Here are the Harmony Central reviews - http://reviews.harmony-central.com/reviews/Guitar/product/Godin/Montreal/10/1


----------



## Lemonhand (Oct 18, 2009)

Robert1950 said:


> Here are the Harmony Central reviews - http://reviews.harmony-central.com/reviews/Guitar/product/Godin/Montreal/10/1


Thanks, I've read through them already. I don't really care for the Harmony Central reviews as they are generally too positive or wildly negative.


----------



## GuyB (May 2, 2008)

I have tried the Montreal, I don't have one but I have a Flat FiveX wich is the predecessor of the Montreal.

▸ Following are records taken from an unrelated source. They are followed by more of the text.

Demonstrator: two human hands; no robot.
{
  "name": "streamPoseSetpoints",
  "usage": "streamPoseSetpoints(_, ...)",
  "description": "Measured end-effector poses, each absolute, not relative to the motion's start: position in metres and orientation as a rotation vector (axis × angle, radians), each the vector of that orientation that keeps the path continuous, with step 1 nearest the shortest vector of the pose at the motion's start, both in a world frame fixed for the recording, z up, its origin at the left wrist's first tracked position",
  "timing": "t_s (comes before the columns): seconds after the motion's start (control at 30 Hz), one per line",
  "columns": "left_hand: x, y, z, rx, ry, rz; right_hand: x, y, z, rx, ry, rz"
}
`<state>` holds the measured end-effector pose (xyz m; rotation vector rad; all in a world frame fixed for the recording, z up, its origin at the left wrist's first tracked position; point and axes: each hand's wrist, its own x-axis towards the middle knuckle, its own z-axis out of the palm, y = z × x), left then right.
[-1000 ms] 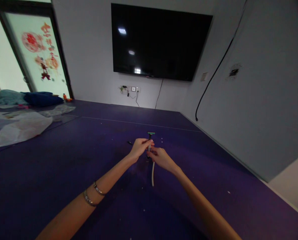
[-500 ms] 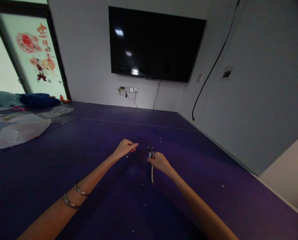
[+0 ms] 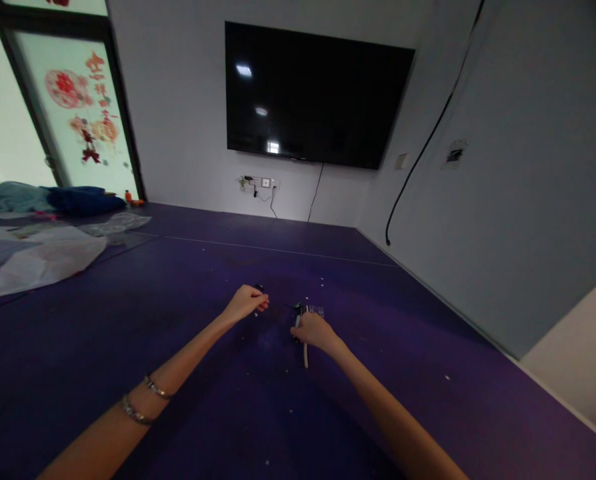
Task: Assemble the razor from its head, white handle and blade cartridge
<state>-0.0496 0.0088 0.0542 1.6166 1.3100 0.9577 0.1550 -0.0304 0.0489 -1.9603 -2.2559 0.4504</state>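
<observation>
My left hand (image 3: 245, 304) is closed above the purple surface (image 3: 203, 400), fingers curled together. A small dark piece (image 3: 259, 287) shows at its fingertips; its kind is too small to tell. To the right, my right hand (image 3: 315, 332) pinches a small dark object with pale parts (image 3: 297, 311), mostly covered by the fingers. A whitish strip or tube (image 3: 306, 357) sticks out below this hand. Just behind it is a small clear, patterned piece (image 3: 317, 311). The hands are apart.
Several white crumbs are scattered over the surface. Crumpled plastic sheeting (image 3: 53, 260) and blue cloth (image 3: 85, 200) lie at the left. A television (image 3: 318, 97) hangs on the back wall above sockets (image 3: 265, 183). A black cable (image 3: 418, 150) dangles along the right wall.
My left hand has drawn slightly left and down, and a dark piece now shows at its fingers. My right hand has lowered a little with its object. The clear piece has come into view.
</observation>
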Motion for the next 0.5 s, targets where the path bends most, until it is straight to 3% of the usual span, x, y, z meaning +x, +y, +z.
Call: streamPoseSetpoints(0.5, -0.056, 0.019, 0.038, 1.652, 1.326, 0.923, 0.154, -0.026, 0.053, -1.913, -2.331, 0.407)
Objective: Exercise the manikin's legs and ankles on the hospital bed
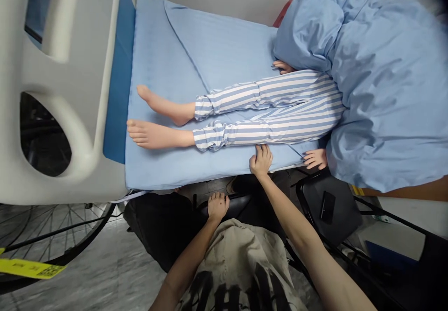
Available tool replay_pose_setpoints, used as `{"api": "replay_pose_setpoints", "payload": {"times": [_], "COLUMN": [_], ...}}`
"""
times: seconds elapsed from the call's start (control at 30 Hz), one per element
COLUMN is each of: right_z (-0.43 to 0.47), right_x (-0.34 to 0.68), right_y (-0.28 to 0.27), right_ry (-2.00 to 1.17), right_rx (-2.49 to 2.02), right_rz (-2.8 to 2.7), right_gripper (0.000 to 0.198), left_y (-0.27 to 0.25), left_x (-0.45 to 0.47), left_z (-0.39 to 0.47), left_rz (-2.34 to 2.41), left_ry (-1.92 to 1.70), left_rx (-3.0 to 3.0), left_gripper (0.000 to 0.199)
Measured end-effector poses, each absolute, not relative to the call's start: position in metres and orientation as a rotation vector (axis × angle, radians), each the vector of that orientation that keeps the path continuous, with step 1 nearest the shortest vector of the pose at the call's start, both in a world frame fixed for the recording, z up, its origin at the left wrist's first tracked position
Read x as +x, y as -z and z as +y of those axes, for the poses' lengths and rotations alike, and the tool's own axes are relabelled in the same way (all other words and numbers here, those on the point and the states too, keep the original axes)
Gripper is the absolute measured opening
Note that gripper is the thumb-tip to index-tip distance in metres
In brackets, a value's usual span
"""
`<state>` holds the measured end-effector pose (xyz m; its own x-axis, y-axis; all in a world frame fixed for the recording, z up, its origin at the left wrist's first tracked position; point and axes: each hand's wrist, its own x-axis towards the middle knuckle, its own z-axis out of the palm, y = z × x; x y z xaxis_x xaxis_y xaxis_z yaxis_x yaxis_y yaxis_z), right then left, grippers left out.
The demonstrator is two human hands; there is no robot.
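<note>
On the bed lies a figure that looks like a care mannequin, in blue-and-white striped trousers (280, 129) with bare feet (159, 134). A bunched light-blue quilt (388, 82) hides its upper body; its two hands (315, 159) show from under the quilt. My right hand (262, 160) rests on the blue sheet (224, 162) at the mattress's near edge, fingers extended beside the trouser leg and holding nothing. Below the bed edge, my left hand (218, 207) lies over a black surface near my lap, its fingers loosely spread and empty.
The bed's grey-and-blue end board (87, 68) stands at the left, with a spoked wheel (52, 236) and a yellow tag (31, 269) below. A phone (327, 207) lies on a black chair (341, 222) at the right. Dark fabric (161, 224) is near my left arm.
</note>
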<state>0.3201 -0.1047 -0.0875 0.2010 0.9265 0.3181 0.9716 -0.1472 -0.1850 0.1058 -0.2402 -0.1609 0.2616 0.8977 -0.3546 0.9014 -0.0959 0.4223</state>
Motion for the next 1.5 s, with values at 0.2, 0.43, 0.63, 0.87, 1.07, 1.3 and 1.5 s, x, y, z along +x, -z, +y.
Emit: {"api": "replay_pose_setpoints", "payload": {"times": [0.2,0.43,0.63,0.87,1.07,1.3,1.5], "right_z": [-0.104,-0.104,-0.103,-0.105,-0.105,-0.105,-0.105], "right_x": [0.32,0.321,0.324,0.324,0.322,0.322,0.32], "right_y": [0.086,0.083,0.084,0.082,0.08,0.08,0.082], "right_ry": [0.153,0.124,0.151,0.17,0.147,0.148,0.203], "right_rx": [-2.132,-2.106,-2.076,-2.04,-2.052,-2.036,-2.049], "right_rz": [-1.764,-1.765,-1.765,-1.772,-1.779,-1.783,-1.793], "right_gripper": [0.056,0.055,0.052,0.051,0.05,0.051,0.052], "left_y": [0.125,0.027,-0.01,-0.018,-0.011,-0.007,-0.008], "left_x": [0.068,-0.071,-0.122,-0.117,-0.145,-0.153,-0.156], "left_z": [-0.219,-0.188,-0.167,-0.162,-0.141,-0.129,-0.133], "left_rz": [1.558,2.114,2.145,2.448,2.117,2.074,2.043], "left_ry": [-0.411,-1.44,-1.726,-1.643,-1.727,-1.844,-1.905], "left_rx": [1.742,1.44,1.146,0.942,1.054,1.005,0.966], "left_gripper": [0.033,0.025,0.056,0.068,0.085,0.067,0.052]}}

The only difference is that the Flat FiveX has a carved flammed maple body while the Montreal is in mahogany. I think that what I can tell you about the Flat Five is also good for the Montreal.
I love that guitar, fits my hands like it was made for them. Very versatile, all the tones you can get only with the magnetic pickups are all, I'd say, lustrous and usable. Add to this the possibility to mix (or use with two amps at the same time) more or less of the piezo and you have a lot of possibilities. I use it with a Traynor YCS 50 and a Traynor YCV 50. To my taste, I prefer to play this guitar with the YCS, on the clean channel (superb bluesy sound on the 15W setting with the Brit switch engaged or great jazzy sounc on the 50W setting with the USA switch engaged)
Excellent lutherie, these are high quality guitars. I did compared them with some PRS which are also well built instruments and, believe me, the Flat FiveX, and the Montreal can stand right beside them, sometimes even in front... and for half the price !


----------



## bickertfan (Feb 23, 2006)

I've been intrigued by this model for a while. I've played several in stores but havn't been impressed enough to pay the retail price for one. My impressions are: I like the 5 way switch which gives single coil and humbucking tones. The guitar has more of a tight quick response like a solidbody and is not as open or full sounding as other semi hollows (like my 339). I havn't tried the piezo yet but if it's at all like my old nightfly then it could become indispensable for live use. The necks feel pretty good as long as you can get used to a flat profile. They seem like a pretty heavy guitar to me for a chambered instrument. Overall I have been impressed with other guitars more than this one but none offer the versatility of the Montreal. If you live near a Long & McQuade you may be able to rent one to try it out a little more thoroughly than I did.


----------



## Lemonhand (Oct 18, 2009)

I didn't know you could rent stuff from L&M - I'll have to go down and check if they have one. Thanks!


----------